Short version; all concrete implementations from all assemblies that implement my commonly defined IMenuItem interface are injected into all constructors that require IEnumerable<IMenuItem>
.
I'm building a small Windows TrayIcon application core that allows plugins. The core discovers all plugins in the bin directory and creates my Autofac container.
I have a Core.Interfaces
project that declares an IMenuItem
interface
Each plugin is defined in its own assembly and within that plugin, there can be many features; each feature will declare it's menu items.
At runtime, each plugin discovers all features and queries for its menu items. The issue I am having is that plugin A is receiving menu items from plugin B because all menu items implement the IMenuItem
interface.
What I'm looking to achieve is to have a common IMenuItem
interface but when a constructor in plugin A ask's for an IEnumerable<IMenuItem>
it should only be passed the concretes that we discovered in its own assembly.
Just to say that if I declare the IMenuItem interface in each assembly then this all works just fine, presumably because the registrations are then namespaced to the interface.

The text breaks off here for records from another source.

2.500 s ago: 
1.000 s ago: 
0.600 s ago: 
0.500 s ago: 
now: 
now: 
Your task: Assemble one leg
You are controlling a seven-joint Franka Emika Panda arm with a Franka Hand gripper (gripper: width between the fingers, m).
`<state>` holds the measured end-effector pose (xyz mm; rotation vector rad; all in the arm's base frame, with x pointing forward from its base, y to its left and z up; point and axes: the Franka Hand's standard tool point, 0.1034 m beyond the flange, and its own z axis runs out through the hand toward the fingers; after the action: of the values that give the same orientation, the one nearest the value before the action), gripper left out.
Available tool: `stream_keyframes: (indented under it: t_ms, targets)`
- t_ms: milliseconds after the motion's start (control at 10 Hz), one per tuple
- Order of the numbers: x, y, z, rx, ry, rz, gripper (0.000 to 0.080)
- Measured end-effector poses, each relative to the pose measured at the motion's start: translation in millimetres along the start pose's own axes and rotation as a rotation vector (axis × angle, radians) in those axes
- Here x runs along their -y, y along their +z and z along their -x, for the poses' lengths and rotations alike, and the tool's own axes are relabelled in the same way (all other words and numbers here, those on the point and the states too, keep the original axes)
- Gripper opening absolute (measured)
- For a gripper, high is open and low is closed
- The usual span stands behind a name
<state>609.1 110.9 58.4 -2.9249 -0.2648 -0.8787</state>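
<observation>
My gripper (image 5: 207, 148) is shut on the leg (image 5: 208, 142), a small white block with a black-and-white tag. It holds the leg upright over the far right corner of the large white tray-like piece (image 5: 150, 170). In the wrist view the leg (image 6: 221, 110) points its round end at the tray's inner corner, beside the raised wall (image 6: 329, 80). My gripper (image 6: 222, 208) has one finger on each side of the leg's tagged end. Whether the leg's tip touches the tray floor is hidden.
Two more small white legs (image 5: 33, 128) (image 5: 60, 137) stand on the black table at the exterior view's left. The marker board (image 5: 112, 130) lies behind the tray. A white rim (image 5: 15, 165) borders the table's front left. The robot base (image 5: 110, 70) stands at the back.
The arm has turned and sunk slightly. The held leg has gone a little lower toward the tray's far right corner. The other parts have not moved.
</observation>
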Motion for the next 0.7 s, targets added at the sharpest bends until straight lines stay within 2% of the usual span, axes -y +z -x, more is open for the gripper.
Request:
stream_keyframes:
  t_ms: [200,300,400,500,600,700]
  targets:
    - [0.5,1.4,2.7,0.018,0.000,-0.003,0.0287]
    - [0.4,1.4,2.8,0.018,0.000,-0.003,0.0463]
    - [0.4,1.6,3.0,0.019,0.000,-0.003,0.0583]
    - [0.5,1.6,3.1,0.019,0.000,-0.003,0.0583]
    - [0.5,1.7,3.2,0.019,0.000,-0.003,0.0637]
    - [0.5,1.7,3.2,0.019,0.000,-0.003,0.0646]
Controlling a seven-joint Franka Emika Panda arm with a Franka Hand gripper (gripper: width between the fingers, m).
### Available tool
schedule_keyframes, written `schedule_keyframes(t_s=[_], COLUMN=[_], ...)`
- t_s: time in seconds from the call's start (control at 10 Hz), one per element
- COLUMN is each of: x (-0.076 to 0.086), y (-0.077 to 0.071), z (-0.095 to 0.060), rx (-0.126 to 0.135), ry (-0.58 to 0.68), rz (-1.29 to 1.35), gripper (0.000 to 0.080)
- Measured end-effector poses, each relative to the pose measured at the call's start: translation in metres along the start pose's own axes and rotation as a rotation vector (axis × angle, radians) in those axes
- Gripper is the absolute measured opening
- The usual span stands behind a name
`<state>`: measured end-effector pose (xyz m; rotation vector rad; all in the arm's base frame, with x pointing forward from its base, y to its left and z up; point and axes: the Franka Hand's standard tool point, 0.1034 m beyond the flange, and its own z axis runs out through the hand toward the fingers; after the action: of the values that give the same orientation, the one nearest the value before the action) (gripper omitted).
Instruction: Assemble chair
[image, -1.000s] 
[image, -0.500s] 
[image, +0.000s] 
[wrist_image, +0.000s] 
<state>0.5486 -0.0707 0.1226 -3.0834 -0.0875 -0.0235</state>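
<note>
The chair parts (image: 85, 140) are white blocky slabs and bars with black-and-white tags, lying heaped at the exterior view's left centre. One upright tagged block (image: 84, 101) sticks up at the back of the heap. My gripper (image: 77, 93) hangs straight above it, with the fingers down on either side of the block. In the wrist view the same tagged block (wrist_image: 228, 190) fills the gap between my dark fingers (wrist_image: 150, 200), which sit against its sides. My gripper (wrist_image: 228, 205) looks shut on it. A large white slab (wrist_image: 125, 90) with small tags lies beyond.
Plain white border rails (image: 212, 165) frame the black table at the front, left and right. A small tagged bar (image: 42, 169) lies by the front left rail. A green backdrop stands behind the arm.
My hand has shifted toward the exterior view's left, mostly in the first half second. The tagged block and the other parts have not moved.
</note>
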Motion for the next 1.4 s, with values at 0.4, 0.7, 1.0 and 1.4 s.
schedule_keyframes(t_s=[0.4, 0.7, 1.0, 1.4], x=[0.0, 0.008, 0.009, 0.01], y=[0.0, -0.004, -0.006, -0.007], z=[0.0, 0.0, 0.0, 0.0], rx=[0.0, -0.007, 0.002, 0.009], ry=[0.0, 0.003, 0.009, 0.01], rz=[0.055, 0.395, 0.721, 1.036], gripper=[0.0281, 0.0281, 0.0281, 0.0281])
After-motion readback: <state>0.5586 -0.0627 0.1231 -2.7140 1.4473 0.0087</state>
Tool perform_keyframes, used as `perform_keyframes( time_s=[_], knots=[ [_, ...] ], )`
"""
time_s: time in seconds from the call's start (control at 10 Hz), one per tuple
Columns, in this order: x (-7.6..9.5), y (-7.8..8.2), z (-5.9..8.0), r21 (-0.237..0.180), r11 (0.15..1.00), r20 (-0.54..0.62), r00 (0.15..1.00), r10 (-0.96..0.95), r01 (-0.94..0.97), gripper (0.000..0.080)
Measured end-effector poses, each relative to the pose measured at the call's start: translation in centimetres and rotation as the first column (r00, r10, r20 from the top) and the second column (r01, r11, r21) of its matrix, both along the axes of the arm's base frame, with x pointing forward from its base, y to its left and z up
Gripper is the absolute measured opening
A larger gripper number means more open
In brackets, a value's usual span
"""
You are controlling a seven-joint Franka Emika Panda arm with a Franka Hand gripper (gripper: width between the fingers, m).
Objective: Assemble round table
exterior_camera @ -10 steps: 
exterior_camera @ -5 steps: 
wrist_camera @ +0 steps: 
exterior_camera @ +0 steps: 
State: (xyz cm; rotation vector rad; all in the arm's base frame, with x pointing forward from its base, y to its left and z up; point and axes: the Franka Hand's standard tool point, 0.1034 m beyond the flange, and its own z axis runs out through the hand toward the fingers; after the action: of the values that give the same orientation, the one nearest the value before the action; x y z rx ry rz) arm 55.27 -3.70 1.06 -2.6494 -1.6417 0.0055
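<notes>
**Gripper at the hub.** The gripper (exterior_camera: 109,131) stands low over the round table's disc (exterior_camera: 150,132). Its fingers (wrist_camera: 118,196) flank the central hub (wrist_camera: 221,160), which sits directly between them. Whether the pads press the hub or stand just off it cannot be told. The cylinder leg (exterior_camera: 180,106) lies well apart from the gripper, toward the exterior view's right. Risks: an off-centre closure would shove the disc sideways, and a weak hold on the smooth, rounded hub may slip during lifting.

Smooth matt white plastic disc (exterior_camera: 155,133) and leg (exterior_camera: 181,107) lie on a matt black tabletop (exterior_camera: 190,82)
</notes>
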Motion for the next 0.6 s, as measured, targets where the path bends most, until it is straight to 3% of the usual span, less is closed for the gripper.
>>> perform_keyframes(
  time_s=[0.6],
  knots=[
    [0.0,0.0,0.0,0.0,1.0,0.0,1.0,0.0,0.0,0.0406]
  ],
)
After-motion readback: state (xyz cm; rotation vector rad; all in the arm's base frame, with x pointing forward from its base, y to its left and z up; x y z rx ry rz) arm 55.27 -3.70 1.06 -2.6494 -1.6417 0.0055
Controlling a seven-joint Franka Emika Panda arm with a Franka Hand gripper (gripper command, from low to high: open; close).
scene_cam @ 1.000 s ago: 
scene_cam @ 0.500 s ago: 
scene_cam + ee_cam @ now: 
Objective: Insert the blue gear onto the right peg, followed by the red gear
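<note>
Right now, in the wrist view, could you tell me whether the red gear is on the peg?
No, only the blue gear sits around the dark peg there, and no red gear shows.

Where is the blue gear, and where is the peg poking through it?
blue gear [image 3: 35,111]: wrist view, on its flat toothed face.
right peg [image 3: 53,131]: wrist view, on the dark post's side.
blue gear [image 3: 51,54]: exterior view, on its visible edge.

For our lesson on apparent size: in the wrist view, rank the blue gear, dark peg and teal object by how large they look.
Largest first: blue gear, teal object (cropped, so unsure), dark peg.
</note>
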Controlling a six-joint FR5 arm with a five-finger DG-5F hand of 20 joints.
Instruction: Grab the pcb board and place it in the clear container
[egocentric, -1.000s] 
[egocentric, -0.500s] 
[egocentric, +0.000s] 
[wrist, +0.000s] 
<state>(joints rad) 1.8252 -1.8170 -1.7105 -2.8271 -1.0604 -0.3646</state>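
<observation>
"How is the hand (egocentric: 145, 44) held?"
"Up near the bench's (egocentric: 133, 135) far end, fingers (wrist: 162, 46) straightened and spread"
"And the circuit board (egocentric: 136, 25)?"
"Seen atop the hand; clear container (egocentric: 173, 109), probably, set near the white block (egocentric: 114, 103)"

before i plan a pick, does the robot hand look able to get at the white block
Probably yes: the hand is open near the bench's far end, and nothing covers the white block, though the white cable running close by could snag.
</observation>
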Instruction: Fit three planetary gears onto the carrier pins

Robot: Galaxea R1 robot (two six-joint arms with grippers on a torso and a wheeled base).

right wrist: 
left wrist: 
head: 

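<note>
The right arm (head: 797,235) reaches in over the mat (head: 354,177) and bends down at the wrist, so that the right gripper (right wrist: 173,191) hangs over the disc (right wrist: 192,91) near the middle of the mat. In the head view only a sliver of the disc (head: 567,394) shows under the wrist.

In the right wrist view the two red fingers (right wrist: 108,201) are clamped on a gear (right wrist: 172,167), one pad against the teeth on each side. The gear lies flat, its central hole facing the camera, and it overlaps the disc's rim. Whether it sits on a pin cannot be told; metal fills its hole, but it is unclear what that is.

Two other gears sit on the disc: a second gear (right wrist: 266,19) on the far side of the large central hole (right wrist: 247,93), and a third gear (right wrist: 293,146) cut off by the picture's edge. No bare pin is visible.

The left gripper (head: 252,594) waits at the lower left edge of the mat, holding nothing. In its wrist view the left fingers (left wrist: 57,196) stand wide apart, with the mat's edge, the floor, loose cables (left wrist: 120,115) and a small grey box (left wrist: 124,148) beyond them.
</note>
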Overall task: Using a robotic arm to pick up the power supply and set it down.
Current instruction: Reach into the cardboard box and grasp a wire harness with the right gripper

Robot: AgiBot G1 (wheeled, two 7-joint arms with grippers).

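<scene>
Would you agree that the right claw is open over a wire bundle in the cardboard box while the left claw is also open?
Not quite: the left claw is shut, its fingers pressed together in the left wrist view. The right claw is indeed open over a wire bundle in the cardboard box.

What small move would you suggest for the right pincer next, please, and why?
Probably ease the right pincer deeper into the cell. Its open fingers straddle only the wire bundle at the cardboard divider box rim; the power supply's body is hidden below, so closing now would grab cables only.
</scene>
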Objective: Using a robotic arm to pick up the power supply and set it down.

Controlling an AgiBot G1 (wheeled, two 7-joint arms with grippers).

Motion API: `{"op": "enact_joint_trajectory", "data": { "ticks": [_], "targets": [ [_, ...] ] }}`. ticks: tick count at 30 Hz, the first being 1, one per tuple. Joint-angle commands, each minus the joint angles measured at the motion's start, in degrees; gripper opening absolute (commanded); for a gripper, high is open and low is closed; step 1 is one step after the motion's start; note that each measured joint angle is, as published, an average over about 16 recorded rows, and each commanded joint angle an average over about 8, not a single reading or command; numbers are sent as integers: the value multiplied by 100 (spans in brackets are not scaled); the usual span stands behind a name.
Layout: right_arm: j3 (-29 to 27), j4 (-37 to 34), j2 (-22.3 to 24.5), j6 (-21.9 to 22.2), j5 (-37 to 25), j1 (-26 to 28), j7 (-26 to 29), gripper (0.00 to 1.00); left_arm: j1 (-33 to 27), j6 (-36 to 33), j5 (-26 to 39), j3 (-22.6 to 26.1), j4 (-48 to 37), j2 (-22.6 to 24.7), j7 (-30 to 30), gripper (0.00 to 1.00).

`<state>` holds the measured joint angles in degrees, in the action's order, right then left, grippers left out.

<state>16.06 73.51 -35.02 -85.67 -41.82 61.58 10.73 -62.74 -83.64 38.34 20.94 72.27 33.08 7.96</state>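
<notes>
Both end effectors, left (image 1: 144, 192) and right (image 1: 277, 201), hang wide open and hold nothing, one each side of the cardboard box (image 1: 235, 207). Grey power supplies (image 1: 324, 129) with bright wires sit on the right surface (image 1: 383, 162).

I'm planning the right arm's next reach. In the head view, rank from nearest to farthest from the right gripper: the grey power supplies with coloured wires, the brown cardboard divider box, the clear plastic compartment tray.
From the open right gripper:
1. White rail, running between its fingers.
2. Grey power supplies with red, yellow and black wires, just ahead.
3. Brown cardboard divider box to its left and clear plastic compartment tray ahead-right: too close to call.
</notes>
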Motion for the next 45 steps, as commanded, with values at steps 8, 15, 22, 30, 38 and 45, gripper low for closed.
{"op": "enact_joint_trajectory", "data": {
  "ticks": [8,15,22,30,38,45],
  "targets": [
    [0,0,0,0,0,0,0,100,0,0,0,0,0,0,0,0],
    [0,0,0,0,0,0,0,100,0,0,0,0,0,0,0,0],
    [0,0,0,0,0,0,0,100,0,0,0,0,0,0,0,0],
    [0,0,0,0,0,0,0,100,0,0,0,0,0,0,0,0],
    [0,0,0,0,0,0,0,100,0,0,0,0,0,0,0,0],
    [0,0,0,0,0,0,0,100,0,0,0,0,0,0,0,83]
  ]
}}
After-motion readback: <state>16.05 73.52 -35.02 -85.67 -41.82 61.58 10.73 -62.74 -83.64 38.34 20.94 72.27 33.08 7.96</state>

I'm struggling for the correct terminology to google this but I think I understand this is a registration issue; perhaps one that I can only solve at resolution time?
Out of the box there's nothing that does this. You'll have to write custom code.
Much of the custom code is going to depend on how you resolve the set of plugins. Here are a couple of options to solve the issue, though if neither of them work for your current design, maybe you can use them to spur your imagination for additional ideas.
Disclaimer: I'm not running all these through a compiler. They'll be partial examples and I may typo something. Some may be pseudocode. YMMV.
Option 1: Register Each Plugin in a Separate Lifetime Scope
This is how the multitenant support works. Basically, the root container has only shared components in it and each plugin (and respective menu items) would be registered in a child scope.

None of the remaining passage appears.